While not a fully comprehensive list, this demonstrates how extensive the VCL and Terraform we’re generating is. And thanks to the way this is designed, we’ve been able to slowly roll out an entirely new web platform, releasing and migrating traffic completely through Fastly in a seamless way we wouldn’t have been able to do before.

Making sure we don’t make a mistake

So generating and editing this code is easy — how do we debug and test it when our changes are liable to have such a large impact? To assist debugging such a large codebase, we developed our own custom header. When set, this header returns information about what path the request took through our VCL, including redirects, backends, whether or not it’s part of our new web experience — basically anything you could think of that might help to debug a pesky request. This header is also a fundamental part of our testing pipeline.

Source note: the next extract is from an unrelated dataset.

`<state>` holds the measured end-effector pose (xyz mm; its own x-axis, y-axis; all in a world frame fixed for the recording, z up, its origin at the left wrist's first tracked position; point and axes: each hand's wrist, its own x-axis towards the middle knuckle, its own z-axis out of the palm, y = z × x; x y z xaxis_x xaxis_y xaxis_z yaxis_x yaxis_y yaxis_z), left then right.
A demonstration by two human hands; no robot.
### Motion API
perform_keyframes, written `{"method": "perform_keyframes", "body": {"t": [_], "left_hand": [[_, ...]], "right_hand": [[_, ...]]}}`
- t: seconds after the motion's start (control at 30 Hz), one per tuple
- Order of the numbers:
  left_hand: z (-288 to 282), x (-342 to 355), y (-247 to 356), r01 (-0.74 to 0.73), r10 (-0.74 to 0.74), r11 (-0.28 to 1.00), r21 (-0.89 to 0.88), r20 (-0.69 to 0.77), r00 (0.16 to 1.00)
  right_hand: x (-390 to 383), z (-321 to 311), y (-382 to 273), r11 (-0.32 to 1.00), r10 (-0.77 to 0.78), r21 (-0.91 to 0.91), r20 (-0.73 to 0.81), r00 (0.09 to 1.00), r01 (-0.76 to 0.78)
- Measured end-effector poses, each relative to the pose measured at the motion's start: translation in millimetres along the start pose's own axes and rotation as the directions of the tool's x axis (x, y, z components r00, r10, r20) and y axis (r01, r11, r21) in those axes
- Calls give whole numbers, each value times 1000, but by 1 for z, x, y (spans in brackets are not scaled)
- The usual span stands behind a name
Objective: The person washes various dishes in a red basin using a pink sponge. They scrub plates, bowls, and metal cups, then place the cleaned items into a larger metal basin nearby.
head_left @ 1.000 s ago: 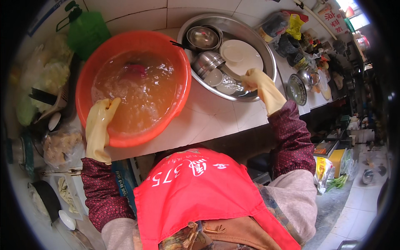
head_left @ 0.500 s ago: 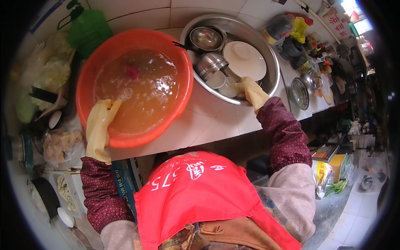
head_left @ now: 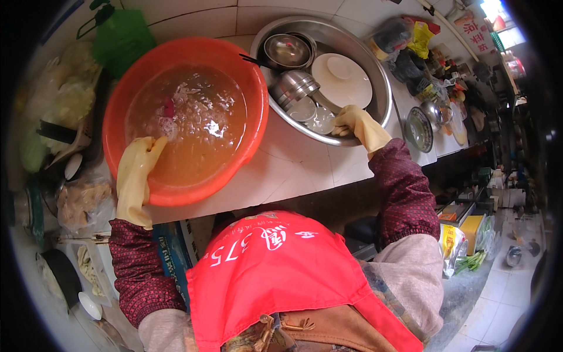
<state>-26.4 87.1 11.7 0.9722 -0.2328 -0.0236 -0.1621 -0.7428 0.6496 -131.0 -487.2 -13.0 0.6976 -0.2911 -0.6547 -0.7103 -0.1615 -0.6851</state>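
Observation:
My left hand [head_left: 138, 171], in a pale yellow rubber glove, lies over the near left rim of an orange plastic basin [head_left: 262, 105]. Its fingers reach inward above cloudy brownish water, and nothing shows between them. A small pink piece [head_left: 169, 108] is in the water beside some froth. On the right, my gloved right hand [head_left: 365, 129] reaches over the near rim of a large steel basin [head_left: 384, 88]. The fingers are bent close to small clear dishes [head_left: 321, 121]; their tips are partly hidden. Stacked metal bowls [head_left: 293, 88] and a white lid [head_left: 346, 88] lie in that basin.
Both basins stand on a white tiled counter [head_left: 287, 176]. Dark chopsticks [head_left: 253, 60] jut over the steel basin's left rim. A green plastic jug [head_left: 124, 44] stands behind the orange basin. Right of the steel basin is a glass bowl [head_left: 419, 129]; bagged leafy vegetables [head_left: 64, 88] are at far left.
My right hand has shifted slightly right along the steel basin's rim. In the orange basin the pink piece has drifted left and the water surface has stirred. My left hand stays at the rim.

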Motion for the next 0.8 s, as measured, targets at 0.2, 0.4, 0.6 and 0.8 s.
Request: {"method": "perform_keyframes", "body": {"t": [0.2, 0.4, 0.6, 0.8], "left_hand": [[-1, -5, -5, -263, 267, 955, 136, -7, 964], [-2, -1, -8, -156, 155, 977, 147, 18, 988], [-13, -9, -15, -669, 703, 682, 297, -11, 711], [-13, -10, -9, -253, 253, 959, 127, 15, 967]], "right_hand": [[-19, -21, -22, 1000, -15, 25, 110, 994, 12], [-61, 12, -91, 975, -194, 185, 413, 890, 127], [-76, 121, -151, 934, -329, 322, 610, 721, 154], [-77, 178, -181, 953, -300, 249, 684, 665, 173]]}}
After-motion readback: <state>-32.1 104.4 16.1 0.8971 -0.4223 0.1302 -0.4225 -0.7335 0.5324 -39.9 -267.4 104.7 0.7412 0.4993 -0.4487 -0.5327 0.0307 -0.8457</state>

Rather than touch on the technicalities of how we write our tests, let’s focus on the content. If you want more information on how we test our services on every pull request, check out this blog post on testing Fastly services on every PR.

We have two sets of tests that are templated and generated by Templater, our whitelist testing and our property testing. Our property tests simply ensure each domain is going through the correct backend (we use our custom header to determine this) and getting the right version of the site. Our whitelist testing ensures that anything whitelisted for our new web platform is actually getting our new web platform. The rest of our tests are written by hand and ensure that every piece of VCL written has testing. This includes testing our redirects, bot rules, surrogate keys, SSL enforcement, TTLs, unsupported browsers, device detection and the like. In addition to this, we have a separate suite of tests for QA that test desktop, sitemap and mobile.

Setting up our service this way allows for simple changes and thorough testing of the cache for our entire USA TODAY NETWORK. Not only are changes quick, they’re version controlled and deployed immediately.